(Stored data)

━━━━━━━━━━━━━━━━

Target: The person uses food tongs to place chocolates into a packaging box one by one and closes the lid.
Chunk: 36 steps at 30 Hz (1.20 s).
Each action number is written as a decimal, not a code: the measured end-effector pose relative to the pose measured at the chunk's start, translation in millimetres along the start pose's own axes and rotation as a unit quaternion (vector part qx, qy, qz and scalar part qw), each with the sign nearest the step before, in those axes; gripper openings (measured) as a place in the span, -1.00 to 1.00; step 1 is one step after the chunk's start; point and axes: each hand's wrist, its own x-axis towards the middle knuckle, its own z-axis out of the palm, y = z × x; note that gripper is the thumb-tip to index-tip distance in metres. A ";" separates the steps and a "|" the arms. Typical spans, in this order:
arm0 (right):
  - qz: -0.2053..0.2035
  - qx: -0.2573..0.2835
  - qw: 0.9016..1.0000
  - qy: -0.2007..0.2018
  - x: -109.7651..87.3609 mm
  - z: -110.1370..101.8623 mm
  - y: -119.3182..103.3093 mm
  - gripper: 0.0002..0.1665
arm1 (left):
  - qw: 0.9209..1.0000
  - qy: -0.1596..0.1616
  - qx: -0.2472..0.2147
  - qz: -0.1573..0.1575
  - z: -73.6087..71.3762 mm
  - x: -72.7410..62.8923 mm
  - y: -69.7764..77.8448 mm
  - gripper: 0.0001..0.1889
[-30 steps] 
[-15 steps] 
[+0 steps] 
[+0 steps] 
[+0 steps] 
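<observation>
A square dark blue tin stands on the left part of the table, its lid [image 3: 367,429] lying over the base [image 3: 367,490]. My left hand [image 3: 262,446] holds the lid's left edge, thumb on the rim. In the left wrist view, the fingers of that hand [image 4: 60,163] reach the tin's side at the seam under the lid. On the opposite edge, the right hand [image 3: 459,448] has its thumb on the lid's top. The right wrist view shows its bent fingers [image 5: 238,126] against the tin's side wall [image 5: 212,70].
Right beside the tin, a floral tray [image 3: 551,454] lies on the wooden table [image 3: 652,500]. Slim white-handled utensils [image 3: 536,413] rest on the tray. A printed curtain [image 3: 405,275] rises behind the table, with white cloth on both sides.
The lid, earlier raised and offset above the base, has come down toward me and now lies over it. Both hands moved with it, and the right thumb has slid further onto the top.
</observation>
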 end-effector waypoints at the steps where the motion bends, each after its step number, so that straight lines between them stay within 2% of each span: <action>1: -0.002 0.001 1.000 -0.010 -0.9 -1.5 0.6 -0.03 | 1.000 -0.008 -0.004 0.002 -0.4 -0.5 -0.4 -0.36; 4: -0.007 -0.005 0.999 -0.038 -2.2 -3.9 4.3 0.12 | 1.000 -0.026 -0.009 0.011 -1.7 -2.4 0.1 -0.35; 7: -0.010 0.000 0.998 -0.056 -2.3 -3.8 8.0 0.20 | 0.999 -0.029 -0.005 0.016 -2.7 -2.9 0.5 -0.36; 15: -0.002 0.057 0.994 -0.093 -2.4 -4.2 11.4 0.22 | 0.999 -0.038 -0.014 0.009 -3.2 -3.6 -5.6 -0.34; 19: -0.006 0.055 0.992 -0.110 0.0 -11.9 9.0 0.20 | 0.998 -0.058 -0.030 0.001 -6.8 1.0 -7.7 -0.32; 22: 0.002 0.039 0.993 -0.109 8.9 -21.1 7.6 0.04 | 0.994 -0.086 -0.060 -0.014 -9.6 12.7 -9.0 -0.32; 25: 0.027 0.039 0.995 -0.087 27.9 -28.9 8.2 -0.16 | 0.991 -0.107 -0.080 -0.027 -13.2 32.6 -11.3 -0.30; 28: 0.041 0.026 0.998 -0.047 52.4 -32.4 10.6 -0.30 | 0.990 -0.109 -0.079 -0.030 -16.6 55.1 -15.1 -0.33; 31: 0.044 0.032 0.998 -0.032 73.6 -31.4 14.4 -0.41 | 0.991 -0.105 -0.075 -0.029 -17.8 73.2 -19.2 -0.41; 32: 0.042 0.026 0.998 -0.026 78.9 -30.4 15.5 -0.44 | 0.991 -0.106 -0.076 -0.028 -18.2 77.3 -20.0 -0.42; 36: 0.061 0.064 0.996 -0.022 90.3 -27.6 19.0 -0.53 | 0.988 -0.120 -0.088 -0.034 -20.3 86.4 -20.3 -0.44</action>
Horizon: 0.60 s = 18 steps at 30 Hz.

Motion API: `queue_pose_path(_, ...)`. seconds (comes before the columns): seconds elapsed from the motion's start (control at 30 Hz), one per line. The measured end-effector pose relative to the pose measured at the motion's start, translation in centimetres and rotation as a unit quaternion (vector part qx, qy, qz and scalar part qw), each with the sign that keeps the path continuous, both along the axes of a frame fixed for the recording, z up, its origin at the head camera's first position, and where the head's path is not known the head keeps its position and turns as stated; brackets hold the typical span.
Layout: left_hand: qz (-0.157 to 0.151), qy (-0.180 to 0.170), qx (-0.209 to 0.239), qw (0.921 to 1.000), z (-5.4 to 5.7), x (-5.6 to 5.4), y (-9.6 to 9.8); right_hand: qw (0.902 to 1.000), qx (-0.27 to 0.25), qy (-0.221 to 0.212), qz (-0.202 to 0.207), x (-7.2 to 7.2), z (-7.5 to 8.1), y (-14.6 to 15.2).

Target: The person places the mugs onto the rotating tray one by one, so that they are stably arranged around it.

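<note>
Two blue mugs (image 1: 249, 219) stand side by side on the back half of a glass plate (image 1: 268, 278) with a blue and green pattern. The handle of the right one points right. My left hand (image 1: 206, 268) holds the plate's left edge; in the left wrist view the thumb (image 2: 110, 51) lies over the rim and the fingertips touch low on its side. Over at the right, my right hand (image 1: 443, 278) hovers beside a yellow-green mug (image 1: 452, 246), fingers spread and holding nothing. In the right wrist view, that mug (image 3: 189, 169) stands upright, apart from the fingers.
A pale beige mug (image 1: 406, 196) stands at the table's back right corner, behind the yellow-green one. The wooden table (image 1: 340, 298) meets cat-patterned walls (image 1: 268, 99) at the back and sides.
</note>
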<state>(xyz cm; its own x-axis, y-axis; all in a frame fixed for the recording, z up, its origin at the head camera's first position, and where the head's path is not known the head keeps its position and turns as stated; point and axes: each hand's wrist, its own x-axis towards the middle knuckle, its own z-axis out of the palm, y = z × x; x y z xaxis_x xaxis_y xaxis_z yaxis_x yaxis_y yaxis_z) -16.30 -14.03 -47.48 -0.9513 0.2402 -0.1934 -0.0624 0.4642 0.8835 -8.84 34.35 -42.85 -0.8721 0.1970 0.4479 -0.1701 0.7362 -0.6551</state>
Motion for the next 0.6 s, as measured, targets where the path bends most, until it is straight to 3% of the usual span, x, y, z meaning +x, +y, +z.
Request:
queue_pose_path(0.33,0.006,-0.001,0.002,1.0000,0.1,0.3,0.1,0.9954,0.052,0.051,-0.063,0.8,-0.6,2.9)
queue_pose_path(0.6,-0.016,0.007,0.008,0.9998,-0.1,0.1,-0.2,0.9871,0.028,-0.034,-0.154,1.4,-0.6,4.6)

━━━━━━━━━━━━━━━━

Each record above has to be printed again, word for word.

● Exercise solution
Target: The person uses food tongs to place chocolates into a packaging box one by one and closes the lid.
Chunk: 36 steps at 30 Hz (1.20 s).
Each action number is written as a decimal, not a code: the measured end-effector pose relative to the pose measured at the chunk's start, translation in millimetres along the start pose's own axes and rotation as a unit quaternion (vector part qx, qy, qz and scalar part qw), each with the sign nearest the step before, in those axes; gripper openings (measured) as a place in the span, -1.00 to 1.00; step 1 is one step after the chunk's start; point and axes: each hand's wrist, its own x-axis towards the middle knuckle, its own z-axis out of the palm, y = z × x; note that gripper is the thumb-tip to index-tip distance in metres. A ";" separates the steps and a "|" the arms. Typical spans, in this order:
arm0 (right):
  - qz: -0.2053..0.2035
  - qx: -0.2573..0.2835
  - qw: 0.9016..1.0000
  - qy: -0.2007..0.2018
  - x: -109.7651..87.3609 mm
  - z: -110.1370..101.8623 mm
  - y: -119.3182..103.3093 mm
  - gripper: 0.0002..0.1665
arm1 (left):
  - qw: 0.9209..1.0000
  - qy: -0.1596..0.1616
  - qx: -0.2472..0.2147
  - qz: -0.1573..0.1575
  - z: -73.6087..71.3762 mm
  - x: -72.7410..62.8923 mm
  - y: -69.7764..77.8448 mm
  - gripper: 0.0001..0.1889
[-30 steps] 
[-15 steps] 
[+0 steps] 
[+0 steps] 
[+0 steps] 
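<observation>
A square dark blue tin stands on the left part of the table, its lid [image 3: 367,429] lying over the base [image 3: 367,490]. My left hand [image 3: 262,446] holds the lid's left edge, thumb on the rim. In the left wrist view, the fingers of that hand [image 4: 60,163] reach the tin's side at the seam under the lid. On the opposite edge, the right hand [image 3: 459,448] has its thumb on the lid's top. The right wrist view shows its bent fingers [image 5: 238,126] against the tin's side wall [image 5: 212,70].
Right beside the tin, a floral tray [image 3: 551,454] lies on the wooden table [image 3: 652,500]. Slim white-handled utensils [image 3: 536,413] rest on the tray. A printed curtain [image 3: 405,275] rises behind the table, with white cloth on both sides.
The lid, earlier raised and offset above the base, has come down toward me and now lies over it. Both hands moved with it, and the right thumb has slid further onto the top.
</observation>
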 end-effector waypoints at the steps where the motion bends, each after its step number, so that straight lines between them stay within 2% of each span: <action>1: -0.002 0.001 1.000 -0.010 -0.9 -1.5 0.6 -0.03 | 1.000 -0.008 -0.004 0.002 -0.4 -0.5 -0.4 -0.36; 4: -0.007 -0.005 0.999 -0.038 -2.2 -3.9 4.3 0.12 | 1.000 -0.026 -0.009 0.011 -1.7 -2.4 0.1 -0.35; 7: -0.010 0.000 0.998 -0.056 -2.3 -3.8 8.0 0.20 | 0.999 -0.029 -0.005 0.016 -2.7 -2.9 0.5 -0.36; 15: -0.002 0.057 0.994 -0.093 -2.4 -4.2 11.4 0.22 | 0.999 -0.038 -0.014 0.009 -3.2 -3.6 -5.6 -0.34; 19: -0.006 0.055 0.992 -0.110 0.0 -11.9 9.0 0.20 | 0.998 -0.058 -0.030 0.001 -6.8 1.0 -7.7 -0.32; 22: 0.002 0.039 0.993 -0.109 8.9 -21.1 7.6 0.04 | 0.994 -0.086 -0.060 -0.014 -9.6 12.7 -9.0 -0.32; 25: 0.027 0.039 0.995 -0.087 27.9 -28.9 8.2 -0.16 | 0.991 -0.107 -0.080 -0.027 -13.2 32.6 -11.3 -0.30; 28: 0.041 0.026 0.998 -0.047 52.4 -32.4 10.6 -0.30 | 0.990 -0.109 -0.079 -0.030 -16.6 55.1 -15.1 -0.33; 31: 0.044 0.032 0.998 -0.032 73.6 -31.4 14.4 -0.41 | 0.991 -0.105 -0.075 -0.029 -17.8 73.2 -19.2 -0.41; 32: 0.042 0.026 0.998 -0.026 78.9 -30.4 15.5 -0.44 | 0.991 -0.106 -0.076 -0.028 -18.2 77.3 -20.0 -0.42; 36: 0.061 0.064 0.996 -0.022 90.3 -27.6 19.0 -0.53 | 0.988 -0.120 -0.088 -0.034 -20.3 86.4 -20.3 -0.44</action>
Horizon: 0.60 s = 18 steps at 30 Hz.

Motion API: `queue_pose_path(_, ...)`. seconds (comes before the columns): seconds elapsed from the motion's start (control at 30 Hz), one per line. The measured end-effector pose relative to the pose measured at the motion's start, translation in centimetres and rotation as a unit quaternion (vector part qx, qy, qz and scalar part qw), each with the sign that keeps the path continuous, both along the axes of a frame fixed for the recording, z up, its origin at the head camera's first position, and where the head's path is not known the head keeps its position and turns as stated; brackets hold the typical span.
Layout: left_hand: qz (-0.157 to 0.151), qy (-0.180 to 0.170), qx (-0.209 to 0.239), qw (0.921 to 1.000), z (-5.4 to 5.7), x (-5.6 to 5.4), y (-9.6 to 9.8); right_hand: qw (0.902 to 1.000), qx (-0.27 to 0.25), qy (-0.221 to 0.212), qz (-0.202 to 0.207), x (-7.2 to 7.2), z (-7.5 to 8.1), y (-14.6 to 15.2).

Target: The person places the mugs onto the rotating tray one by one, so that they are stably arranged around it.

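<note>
Two blue mugs (image 1: 249, 219) stand side by side on the back half of a glass plate (image 1: 268, 278) with a blue and green pattern. The handle of the right one points right. My left hand (image 1: 206, 268) holds the plate's left edge; in the left wrist view the thumb (image 2: 110, 51) lies over the rim and the fingertips touch low on its side. Over at the right, my right hand (image 1: 443, 278) hovers beside a yellow-green mug (image 1: 452, 246), fingers spread and holding nothing. In the right wrist view, that mug (image 3: 189, 169) stands upright, apart from the fingers.
A pale beige mug (image 1: 406, 196) stands at the table's back right corner, behind the yellow-green one. The wooden table (image 1: 340, 298) meets cat-patterned walls (image 1: 268, 99) at the back and sides.
</note>
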<state>(xyz cm; its own x-axis, y-axis; all in a frame fixed for the recording, z up, its origin at the head camera's first position, and where the head's path is not known the head keeps its position and turns as stated; point and axes: each hand's wrist, its own x-axis towards the middle knuckle, its own z-axis out of the palm, y = z × x; x y z xaxis_x xaxis_y xaxis_z yaxis_x yaxis_y yaxis_z) -16.30 -14.03 -47.48 -0.9513 0.2402 -0.1934 -0.0624 0.4642 0.8835 -8.84 34.35 -42.85 -0.8721 0.1970 0.4479 -0.1701 0.7362 -0.6551</state>
Motion for the next 0.6 s, as measured, targets where the path bends most, until it is straight to 3% of the usual span, x, y, z meaning +x, +y, +z.
Request:
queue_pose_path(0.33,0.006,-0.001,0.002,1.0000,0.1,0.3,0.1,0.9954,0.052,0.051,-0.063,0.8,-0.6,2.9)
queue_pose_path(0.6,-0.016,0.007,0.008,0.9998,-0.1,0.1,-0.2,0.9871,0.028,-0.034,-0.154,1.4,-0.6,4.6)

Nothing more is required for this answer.